Иметь за стеной такое соседство, знать, что тут, за нашей спиной, копошится что-то злое и жадное, – ощущение было в высшей степени неприятное и, вместе с унылым настроением духа всего городка, делало пребывание в нем далеко не отдохновением; повторяю, нас спасали только поездки за город, в деревню, после которых можно было на некоторое время позабыть все скучные и дрянные мелочи, окружавшие нас… Но и несмотря на эти поездки, я бы не мог прожить здесь долго, если бы меня, в этом самом отвратительном гнезде госпожи Антоновой, не заинтересовала одна личность, жизнь которой навела меня на некоторые, в конце концов очень утешительные, относительно повсюду свирепствующего уныния, размышления.
С этим субъектом я и познакомлю теперь читателя.
II. Рассказ
В один из первых дней после моего приезда в городок, когда мы, отобедав, отдыхали – один в одной, другой в другой комнате – и когда в доме, на дворе и на улице царствовала невозмутимая тишина, в пустом зале вдруг раздался голос:
– Иван Иваныч, а Иван Иваныч!
– Что вам? – отвечал мой приятель из своего кабинета.
– Да мне бы два словечка хотелось…
Говоривший, повидимому, стоял на улице или на дворе и говорил в отворенное окно.
– Что такое, какие словечки? – шлепая туфлями и направляясь к окну, говорил мой приятель. – Здравствуйте, отец дьякон! – Какие словечки?..
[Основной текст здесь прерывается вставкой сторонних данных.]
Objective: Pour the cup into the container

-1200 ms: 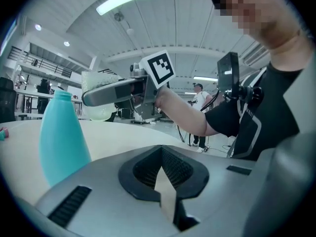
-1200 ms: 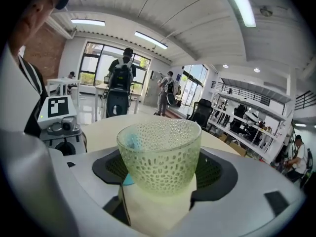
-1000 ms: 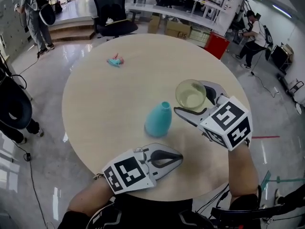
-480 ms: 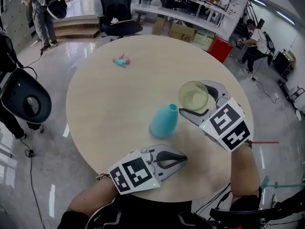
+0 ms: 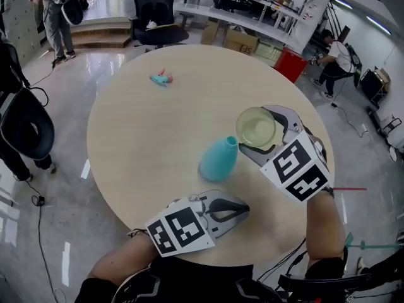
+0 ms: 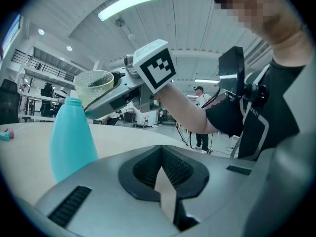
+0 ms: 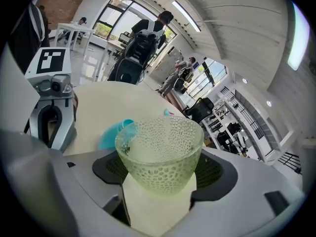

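Right gripper [image 5: 259, 132] clamps the cup [image 7: 160, 154]: pale-green, translucent, dimpled, bowl-shaped. It's held roughly upright above the round beige table [image 5: 142, 122], just right of the matte teal container [image 5: 219, 160] with its narrow neck. Left gripper [image 5: 238, 207] sits near the table's near edge, jaws closed together, empty.

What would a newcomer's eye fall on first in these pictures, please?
The bumpy pale-green cup, clamped in the right tool over the round table, on its right. Next, the teal bottle standing just left of it, and the left tool, shut, at the near edge.
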A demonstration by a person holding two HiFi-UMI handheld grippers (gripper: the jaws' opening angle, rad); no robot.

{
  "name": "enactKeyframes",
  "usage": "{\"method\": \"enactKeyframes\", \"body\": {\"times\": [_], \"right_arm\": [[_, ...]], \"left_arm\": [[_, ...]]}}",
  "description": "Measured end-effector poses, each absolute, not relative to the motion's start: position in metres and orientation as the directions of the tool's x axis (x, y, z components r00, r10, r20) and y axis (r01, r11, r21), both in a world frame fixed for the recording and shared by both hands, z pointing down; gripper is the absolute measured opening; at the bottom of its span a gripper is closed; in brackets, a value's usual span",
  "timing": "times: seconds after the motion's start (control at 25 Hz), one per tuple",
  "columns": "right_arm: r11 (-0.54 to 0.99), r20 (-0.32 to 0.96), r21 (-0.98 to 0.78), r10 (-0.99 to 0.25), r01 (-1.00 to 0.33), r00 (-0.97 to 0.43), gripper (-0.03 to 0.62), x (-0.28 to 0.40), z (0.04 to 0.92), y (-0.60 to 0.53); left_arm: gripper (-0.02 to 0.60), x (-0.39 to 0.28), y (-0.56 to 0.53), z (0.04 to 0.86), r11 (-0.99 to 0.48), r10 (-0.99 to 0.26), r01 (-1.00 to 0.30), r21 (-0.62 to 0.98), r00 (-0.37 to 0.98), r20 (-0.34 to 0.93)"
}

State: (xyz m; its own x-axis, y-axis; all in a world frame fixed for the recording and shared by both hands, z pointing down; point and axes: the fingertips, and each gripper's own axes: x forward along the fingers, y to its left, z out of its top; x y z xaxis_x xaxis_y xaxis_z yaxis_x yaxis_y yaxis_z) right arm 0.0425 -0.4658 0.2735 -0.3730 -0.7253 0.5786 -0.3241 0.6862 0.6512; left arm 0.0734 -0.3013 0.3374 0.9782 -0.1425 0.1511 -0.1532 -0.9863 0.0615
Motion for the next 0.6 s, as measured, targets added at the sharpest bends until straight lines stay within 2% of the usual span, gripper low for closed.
{"method": "enactKeyframes", "body": {"times": [0.6], "right_arm": [[0.628,0.571,0.746,-0.774,-0.220,-0.273,0.383,0.0395,0.2736,-0.4701]], "left_arm": [[0.000,0.0710,-0.3001,0.3357,-0.987,-0.141,-0.152,0.061,0.978,0.151]]}}
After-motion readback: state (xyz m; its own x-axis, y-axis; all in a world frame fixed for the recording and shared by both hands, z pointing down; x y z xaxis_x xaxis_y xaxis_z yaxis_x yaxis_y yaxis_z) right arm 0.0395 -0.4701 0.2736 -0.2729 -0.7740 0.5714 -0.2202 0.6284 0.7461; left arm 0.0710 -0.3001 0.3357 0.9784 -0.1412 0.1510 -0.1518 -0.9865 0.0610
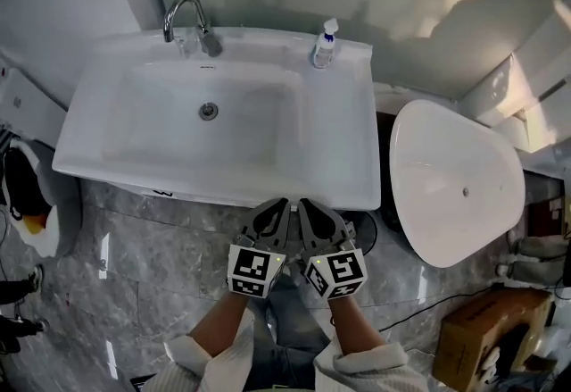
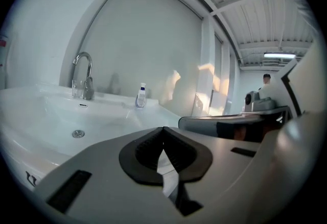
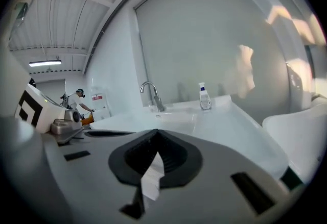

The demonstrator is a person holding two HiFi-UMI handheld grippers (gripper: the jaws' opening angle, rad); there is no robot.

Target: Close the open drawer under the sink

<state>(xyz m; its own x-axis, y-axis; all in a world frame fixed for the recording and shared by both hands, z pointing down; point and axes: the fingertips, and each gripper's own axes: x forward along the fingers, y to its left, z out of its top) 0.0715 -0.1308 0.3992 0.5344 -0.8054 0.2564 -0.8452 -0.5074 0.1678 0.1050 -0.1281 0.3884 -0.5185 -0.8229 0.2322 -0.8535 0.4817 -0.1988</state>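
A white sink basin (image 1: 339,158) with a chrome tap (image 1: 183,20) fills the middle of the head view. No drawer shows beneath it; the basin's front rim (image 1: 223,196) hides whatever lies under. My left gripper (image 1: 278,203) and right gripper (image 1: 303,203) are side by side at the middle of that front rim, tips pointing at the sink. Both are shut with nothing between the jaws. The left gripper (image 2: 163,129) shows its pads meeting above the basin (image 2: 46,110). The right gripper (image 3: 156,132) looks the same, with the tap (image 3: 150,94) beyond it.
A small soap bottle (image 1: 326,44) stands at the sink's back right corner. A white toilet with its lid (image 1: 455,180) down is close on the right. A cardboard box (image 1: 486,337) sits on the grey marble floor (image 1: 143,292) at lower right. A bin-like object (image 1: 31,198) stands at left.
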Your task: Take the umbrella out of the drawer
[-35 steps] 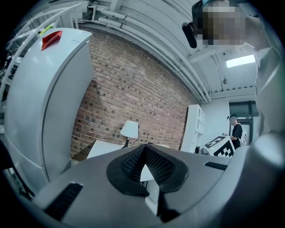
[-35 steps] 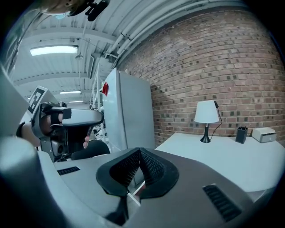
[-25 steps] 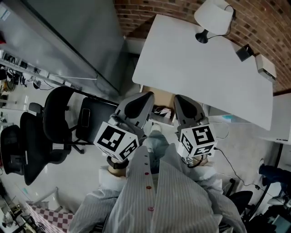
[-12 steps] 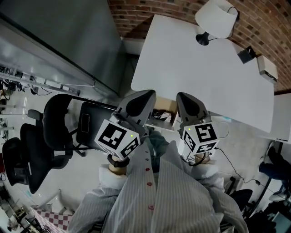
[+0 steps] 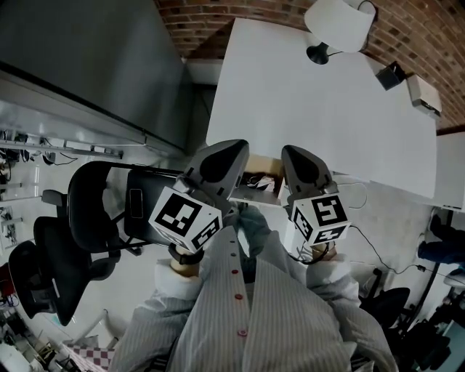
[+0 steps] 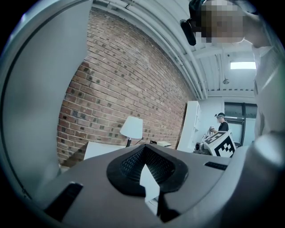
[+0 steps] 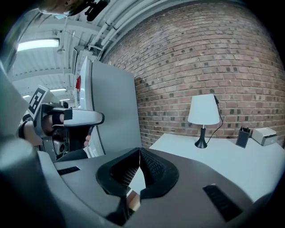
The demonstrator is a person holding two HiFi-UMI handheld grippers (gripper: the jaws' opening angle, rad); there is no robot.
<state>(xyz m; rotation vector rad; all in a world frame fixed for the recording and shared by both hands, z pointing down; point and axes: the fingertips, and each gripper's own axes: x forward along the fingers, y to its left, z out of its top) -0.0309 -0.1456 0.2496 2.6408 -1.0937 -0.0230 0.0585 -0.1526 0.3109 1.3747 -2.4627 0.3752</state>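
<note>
Both pairs of jaws are closed and hold nothing. On the left gripper (image 6: 143, 148) the ribbed pads meet at their far tips, leaving only a thin wedge of light nearer the camera. The right gripper (image 7: 139, 151) shows the same: pads together at the tip, nothing between them. Seen from the head, the left gripper (image 5: 234, 148) and the right gripper (image 5: 290, 152) sit side by side, near each other but apart, at the near edge of the white worktop (image 5: 312, 102).

Between the two grippers, under that near edge, the drawer (image 5: 270, 173) stands pulled out. A dark thing (image 5: 251, 184) with pale marks lies in it; it is too small to tell whether it is the umbrella. Neither pair of jaws touches the drawer or what is in it.

The worktop is mostly bare. At its far side stand a lamp (image 5: 338, 22), a small black box (image 5: 391, 75) and a white box (image 5: 423, 94), all well apart from the grippers. To the left a grey cabinet (image 5: 87, 65) runs along the worktop's left edge with a narrow gap between. Near left, a black chair (image 5: 94, 207) sits close beside the left gripper. A cable (image 5: 370, 254) trails over the floor at the right.
</note>
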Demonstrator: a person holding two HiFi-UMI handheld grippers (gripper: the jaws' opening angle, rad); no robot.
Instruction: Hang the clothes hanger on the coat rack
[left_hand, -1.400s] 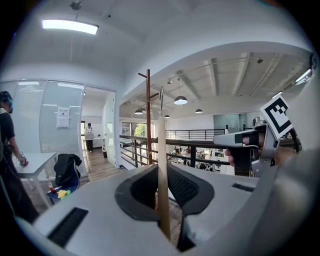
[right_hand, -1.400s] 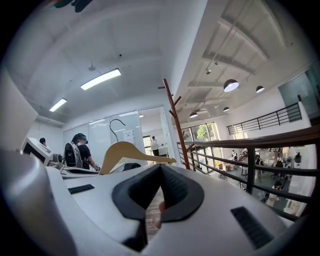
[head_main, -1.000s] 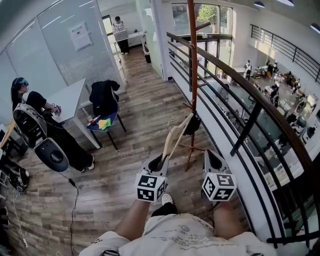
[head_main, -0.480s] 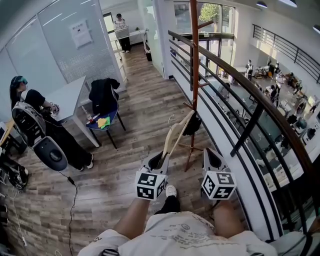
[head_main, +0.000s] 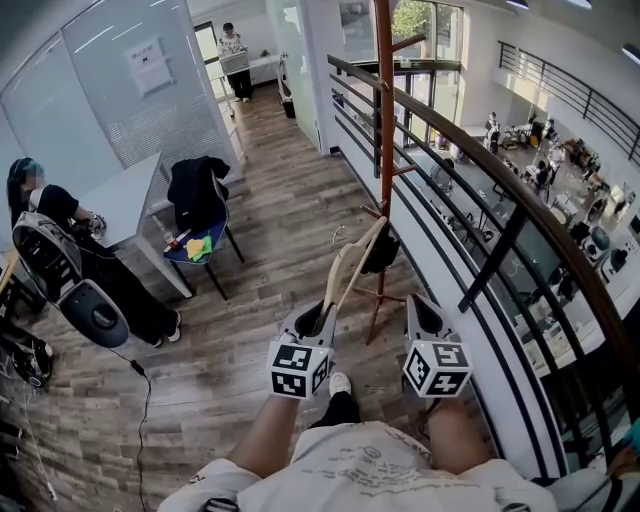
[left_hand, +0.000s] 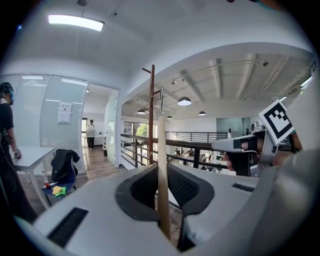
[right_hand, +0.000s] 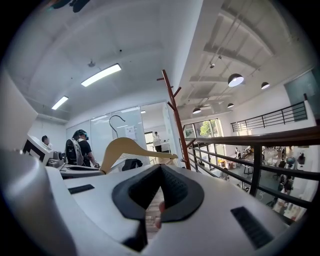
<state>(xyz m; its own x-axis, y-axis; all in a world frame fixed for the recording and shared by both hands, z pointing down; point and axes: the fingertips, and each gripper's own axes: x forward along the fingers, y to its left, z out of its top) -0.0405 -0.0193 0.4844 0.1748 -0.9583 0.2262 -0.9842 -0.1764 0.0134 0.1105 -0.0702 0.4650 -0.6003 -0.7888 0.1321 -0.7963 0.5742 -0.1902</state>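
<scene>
A pale wooden clothes hanger (head_main: 350, 268) with a metal hook stands up slanted in front of me, and my left gripper (head_main: 312, 322) is shut on its lower end. In the left gripper view the hanger (left_hand: 162, 190) shows edge-on, pinched between the pads. The brown coat rack (head_main: 384, 150) rises just beyond it, its pegs up high (left_hand: 151, 100). My right gripper (head_main: 426, 318) hangs beside the left one, to the right of the hanger, jaws together on nothing. From the right gripper view the hanger (right_hand: 125, 147) lies to the left, apart from that gripper (right_hand: 161, 167), and the rack (right_hand: 175, 120) is ahead.
A dark-railed balustrade (head_main: 500, 200) runs close along the right, with an open drop beyond it. A black bag (head_main: 383, 250) hangs low on the rack. To the left stand a chair with a black jacket (head_main: 200, 190), a white table (head_main: 125, 200) and a seated person (head_main: 50, 215).
Both grippers and the hanger have drifted a little forward toward the coat rack. The left grip on the hanger is unchanged.
</scene>
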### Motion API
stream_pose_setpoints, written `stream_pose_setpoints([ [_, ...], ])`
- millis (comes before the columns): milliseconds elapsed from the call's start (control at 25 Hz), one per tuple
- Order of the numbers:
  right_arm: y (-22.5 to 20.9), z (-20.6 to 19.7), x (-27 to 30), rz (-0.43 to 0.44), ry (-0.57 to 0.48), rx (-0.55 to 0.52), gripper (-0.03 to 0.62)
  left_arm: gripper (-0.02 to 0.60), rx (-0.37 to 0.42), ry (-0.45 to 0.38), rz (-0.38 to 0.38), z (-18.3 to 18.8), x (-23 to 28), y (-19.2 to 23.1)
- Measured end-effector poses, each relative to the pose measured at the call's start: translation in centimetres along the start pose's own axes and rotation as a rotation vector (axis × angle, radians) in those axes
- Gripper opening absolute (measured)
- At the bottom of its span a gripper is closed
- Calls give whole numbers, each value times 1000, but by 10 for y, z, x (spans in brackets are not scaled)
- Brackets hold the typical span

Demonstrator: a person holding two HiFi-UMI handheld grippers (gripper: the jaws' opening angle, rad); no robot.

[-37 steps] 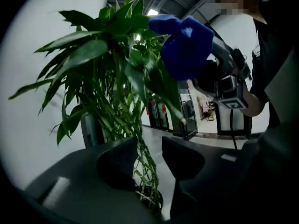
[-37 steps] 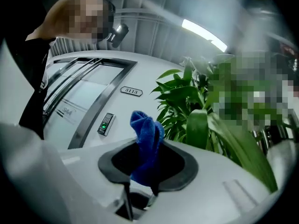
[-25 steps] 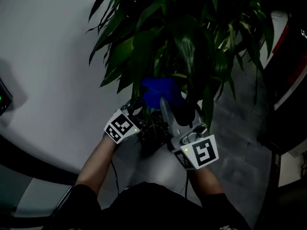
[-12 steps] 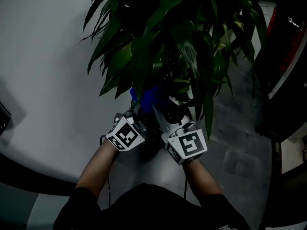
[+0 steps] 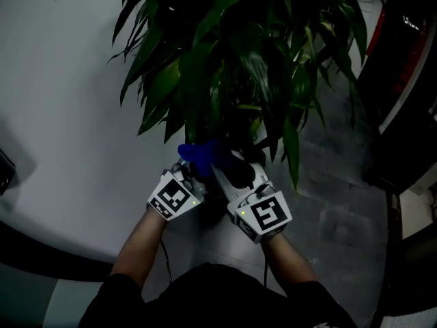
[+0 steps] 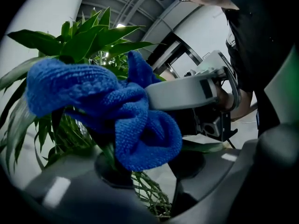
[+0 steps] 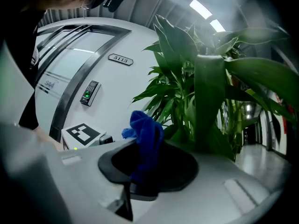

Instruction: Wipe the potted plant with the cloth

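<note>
At the foot of the plant, on the side nearest the person, both grippers meet low under the leaves. Right gripper: jaws clamped on the cloth, a blue knitted piece that stands up out of the dark pads in a bunched fold, directly in front of the plant's lower leaves. Left gripper: jaws apart, with a gap between the two pads through which the plant's woven stems show; nothing is clamped between them. One narrow leaf runs down behind the cloth toward one pad; contact with the pad cannot be confirmed. In the left gripper view the cloth hangs just in front of those open jaws, and the long pale jaw of the right gripper reaches across from the side away from the plant and grips the cloth's upper part. In the head view the cloth sits against the plant's lowest leaves, with the left cube and the right cube just beyond it on the person's side, close together but apart. A white wall lies to the plant's left and a grey floor to its right. The right gripper view shows a keypad on the wall left of the plant, and a number plate above it.
</note>
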State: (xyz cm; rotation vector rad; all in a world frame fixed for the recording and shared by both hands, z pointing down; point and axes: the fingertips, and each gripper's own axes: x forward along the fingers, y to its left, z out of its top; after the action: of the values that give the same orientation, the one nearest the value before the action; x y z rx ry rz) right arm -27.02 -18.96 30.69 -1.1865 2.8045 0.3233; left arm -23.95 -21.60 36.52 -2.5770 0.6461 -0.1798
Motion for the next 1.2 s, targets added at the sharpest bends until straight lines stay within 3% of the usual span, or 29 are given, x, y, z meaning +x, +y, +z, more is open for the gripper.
stream_pose_setpoints([
  [720,41,-22,-19,60,66,-12,109,192,-102,1,-52,-21,-23,-34],
  [1200,70,28,-18,161,-47,24,109,192,-230,35,19,-47,-68,-10],
])
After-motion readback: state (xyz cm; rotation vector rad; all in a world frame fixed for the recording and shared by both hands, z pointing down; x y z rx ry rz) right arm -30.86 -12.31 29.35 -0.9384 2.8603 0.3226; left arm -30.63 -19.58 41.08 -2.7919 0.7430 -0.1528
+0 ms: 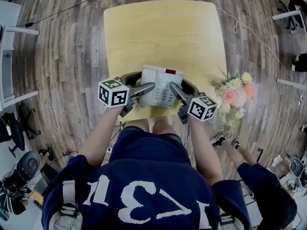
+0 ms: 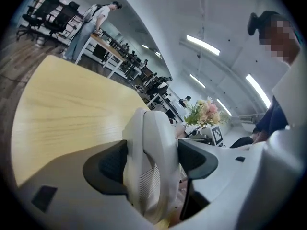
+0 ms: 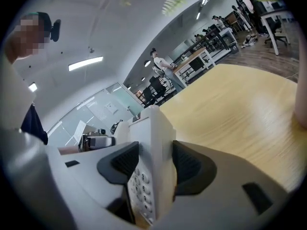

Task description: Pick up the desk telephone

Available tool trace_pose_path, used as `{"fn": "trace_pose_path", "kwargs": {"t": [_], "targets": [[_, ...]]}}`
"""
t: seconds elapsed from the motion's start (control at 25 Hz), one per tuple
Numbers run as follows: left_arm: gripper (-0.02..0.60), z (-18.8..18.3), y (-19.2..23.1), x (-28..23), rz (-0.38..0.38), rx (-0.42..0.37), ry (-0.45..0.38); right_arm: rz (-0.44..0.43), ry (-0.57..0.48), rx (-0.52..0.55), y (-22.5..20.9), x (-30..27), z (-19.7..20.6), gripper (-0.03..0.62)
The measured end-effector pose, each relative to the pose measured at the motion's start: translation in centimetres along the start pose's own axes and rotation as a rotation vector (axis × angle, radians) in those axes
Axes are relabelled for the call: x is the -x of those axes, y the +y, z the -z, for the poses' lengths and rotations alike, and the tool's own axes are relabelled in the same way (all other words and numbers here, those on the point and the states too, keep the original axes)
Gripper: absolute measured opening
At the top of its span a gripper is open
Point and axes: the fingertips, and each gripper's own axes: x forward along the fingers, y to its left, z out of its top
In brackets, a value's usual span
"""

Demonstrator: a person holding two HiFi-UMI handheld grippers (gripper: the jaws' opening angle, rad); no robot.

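Observation:
The white desk telephone (image 1: 160, 87), with a grey keypad and a small dark red display, is at the near edge of the yellow table (image 1: 163, 32), between my two grippers. My left gripper (image 1: 149, 86) is shut on its left side. In the left gripper view both dark pads press on the handset side of the telephone (image 2: 148, 128), and the left gripper (image 2: 152, 159) grips it edge on. My right gripper (image 1: 173, 87) is shut on the right side. In the right gripper view the telephone (image 3: 151, 128), keypad showing, is clamped in the right gripper (image 3: 156, 166).
A bunch of pink and white flowers (image 1: 235, 92) stands at the table's right near corner, close to my right gripper. A second person (image 1: 264, 186) sits at the lower right. Office chairs (image 1: 19, 128) stand at the left, and a cable (image 1: 235, 25) runs across the wooden floor.

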Motion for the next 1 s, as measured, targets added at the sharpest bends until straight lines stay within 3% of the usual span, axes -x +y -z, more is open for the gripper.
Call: {"fn": "trace_pose_path", "kwargs": {"t": [0.2, 0.44, 0.8, 1.0], "targets": [[0.334, -4.0, -1.9, 2.9, -0.011, -0.135, -0.073, -0.022, -0.083, 0.062, 3.5, 0.0, -3.0, 0.229], [0.334, -9.3, -4.7, 6.5, -0.009, -0.261, -0.195, -0.049, -0.192, 0.215, 8.4, 0.4, -8.5, 0.229], [0.334, -16.2, -10.2, 9.8, 0.018, -0.351, -0.371, -0.08, -0.344, 0.354, 14.0, 3.2, -16.4, 0.229], [0.334, -18.4, -13.1, 11.1, 0.023, -0.417, -0.408, -0.108, -0.42, 0.407, 16.5, 5.0, -18.9, 0.229]]}}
– Доброго здоровья!.. Да я было хотел…
– Вы вот что скажите прежде всего, – перебил его Иван Иваныч: – бросили вы пить или нет и принимаете ли железо?
– Бросаю…
– Бросаете? Прекрасно… А железо?
– Да вот я об этом и хочу с вами потолковать.
– Что же такое?
– Да вступает ли?
– Что вступает ли?
Как ни прискорбно, а надо сказать, что приятель мой, попав в такую непроходимую глушь, как этот несчастный городок, и видя постоянную бедность и невежество самые поразительные, стал чувствовать себя и по своим знаниям и по средствам неизмеримо выше всего этого люда и усвоил себе некоторую покровительственную развязность в обращении со всем этим народом. Не знаю, виноват ли он в этом.
– Что такое, – продолжал он, усаживаясь у окна: – что такое «вступает»? Что вы тут толкуете? Куда «вступает»?
– Да железо-то… Точно ли, мол, вступает в это… как его?..
– В кровь, что ли? В организм?
– Вот-вот… в это самое… Точно ли, мол?..
– Ах, отец Аркадий, или как там вас, отец вы или кто, уж не знаю… Сколько раз я вам говорил – да! да! вступает! И именно вступает в кровь! За каким же чортом, спрашивается, я вам его прописывал? Ну, скажите ради бога, за каким чортом?